Чтобы отвлечься, доктор начал, делать записи в истории болезни, но в глазах все расплывалось, голова гудела, а на шею, будто накинули удавку. Его привлёк какой-то посторонний шум. Он доносился от небольшой елочки, стоявшей в углу. Кто-то из персонала принес и украсил шарами и мишурой, чтоб и тут было праздничное настроение.
Михаилу Вениаминовичу показалось, что не то мышь там скребется, не то птица крыльями бьёт. Он тряхнул головой, отбрасывая эти мысли. Откуда в реанимации живность может взяться? И тут же увидел, что к нему приближается снеговик небольшого роста. В расстёгнутой жилетке, пёстром галстуке, разномастных валенках и вязаной шапочке, а на плече у него устроился снегирь.
– Ппрростите, как Вы сюда попали? – немного заикаясь, произнёс врач.
– Здесь нельзя находиться посторонним.
– Эта волшебная птица может исполнить желание, и сила её до конца людьми не изведана, – Снеговик шёл по кабинету, оставляя мокрые следы.
– Даже одно её перо приносит великое счастье человеку, который им завладеет; об этом мечтали многие. Цена ему – велика, а самой птице и вовсе цены нет.
– Но…
– Какие «но»? Загадывай скорее желание, самое сокровенное. О чём мечтал, чего хотел, – настаивал Снеговик. – Ну, давай, квартиру, машину, свой бизнес?
Врач оторопело молчал, думая, что за ерунда мерещится после бессонной ночи и дня на ногах. А снеговик продолжал настаивать.

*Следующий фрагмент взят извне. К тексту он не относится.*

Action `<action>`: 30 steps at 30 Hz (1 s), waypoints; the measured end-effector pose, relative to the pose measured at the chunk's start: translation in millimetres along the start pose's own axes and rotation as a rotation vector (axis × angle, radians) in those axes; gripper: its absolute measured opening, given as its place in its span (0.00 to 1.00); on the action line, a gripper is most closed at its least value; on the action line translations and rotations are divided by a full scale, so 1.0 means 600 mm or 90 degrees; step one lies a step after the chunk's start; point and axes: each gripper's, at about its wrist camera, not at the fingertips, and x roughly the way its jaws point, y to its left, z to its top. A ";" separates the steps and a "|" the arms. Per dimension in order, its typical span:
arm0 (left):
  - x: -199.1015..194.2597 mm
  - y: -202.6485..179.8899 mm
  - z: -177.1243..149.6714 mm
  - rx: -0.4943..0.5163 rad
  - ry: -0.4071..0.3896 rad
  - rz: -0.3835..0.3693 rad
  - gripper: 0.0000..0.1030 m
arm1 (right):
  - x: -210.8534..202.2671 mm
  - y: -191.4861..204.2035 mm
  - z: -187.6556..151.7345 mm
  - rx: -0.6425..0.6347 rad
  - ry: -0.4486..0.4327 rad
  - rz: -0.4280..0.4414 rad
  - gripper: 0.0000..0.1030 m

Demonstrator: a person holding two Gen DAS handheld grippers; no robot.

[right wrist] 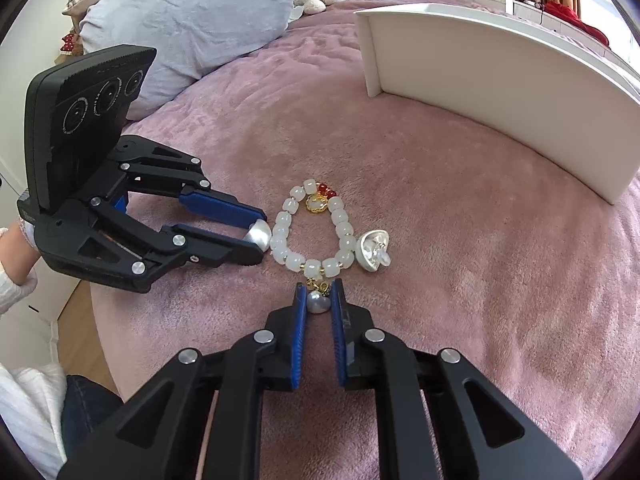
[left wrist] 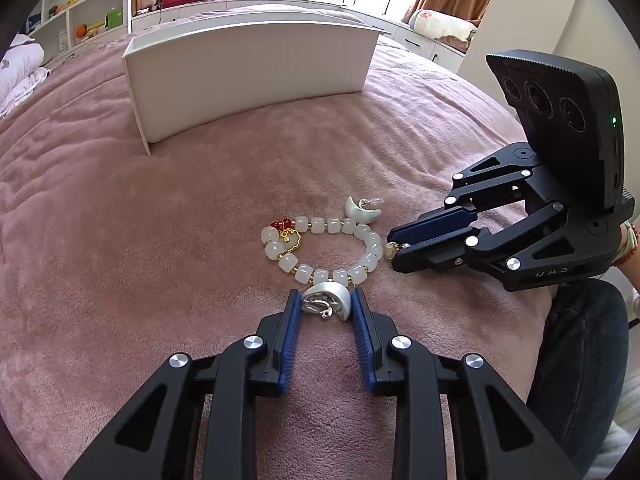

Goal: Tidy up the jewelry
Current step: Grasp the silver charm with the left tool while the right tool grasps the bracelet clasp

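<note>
A white bead bracelet [left wrist: 360,236] with red beads and a gold charm lies on the pink blanket; it also shows in the right wrist view [right wrist: 346,228]. My left gripper [left wrist: 326,300] is shut on a silver half-moon earring [left wrist: 330,298], resting on the blanket just before the bracelet; it shows from the side in the right wrist view [right wrist: 258,236]. My right gripper [right wrist: 319,300] is shut on a small pearl pendant [right wrist: 318,303] with a gold link at the bracelet's near edge; it enters from the right in the left wrist view [left wrist: 394,250]. A second silver earring [left wrist: 362,209] lies loose beside the bracelet [right wrist: 374,250].
A white open box [left wrist: 248,76] stands on the blanket beyond the jewelry, its wall toward me [right wrist: 500,92]. A grey pillow [right wrist: 188,20] lies at the bed's far left. The bed edge and wooden floor [right wrist: 76,332] are at left. Shelves [left wrist: 80,20] stand behind.
</note>
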 end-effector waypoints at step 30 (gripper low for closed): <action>-0.136 0.019 0.158 0.025 -0.160 0.082 0.29 | -0.185 -0.071 0.065 0.069 -0.175 -0.049 0.12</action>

– Думай быстрей, а то от меня мокрое место останется скоро, уж больно у тебя здесь тепло.
– Пусть Миша очнется, тёзка мой, – прошептал Михаил Вениаминович, – всю ночь его по кусочкам собирал.
– Как скажешь. Тёзка, так тёзка.
Он погладил снегиря, тот громко цвикнул, а снеговик произнес:
– Ассара-дарра-чуккара!
Вдруг, под лампами, освещающими кабинет, закружились снежинки, словно высматривая куда лучше упасть. Врач закрыл глаза, снова открыл. За окном темнело. На столе перед ним высилась горка недописанных историй болезни, в углу по-прежнему стояла ёлочка.
Только на полу выделялись мокрые следы, и рядом с ними лежало птичье перо.
– Он пришёл в себя, тёзка ваш, – в ординаторскую влетела медсестра. – Ой, что это так мокро на полу, опять окно открывали, Михаил Вениаминович?
Суматоха дня позади.
Минуты, секунды отчаяния, часы тревоги канули в уходящий день. Сумерки тихим шелестом падают на подоконник.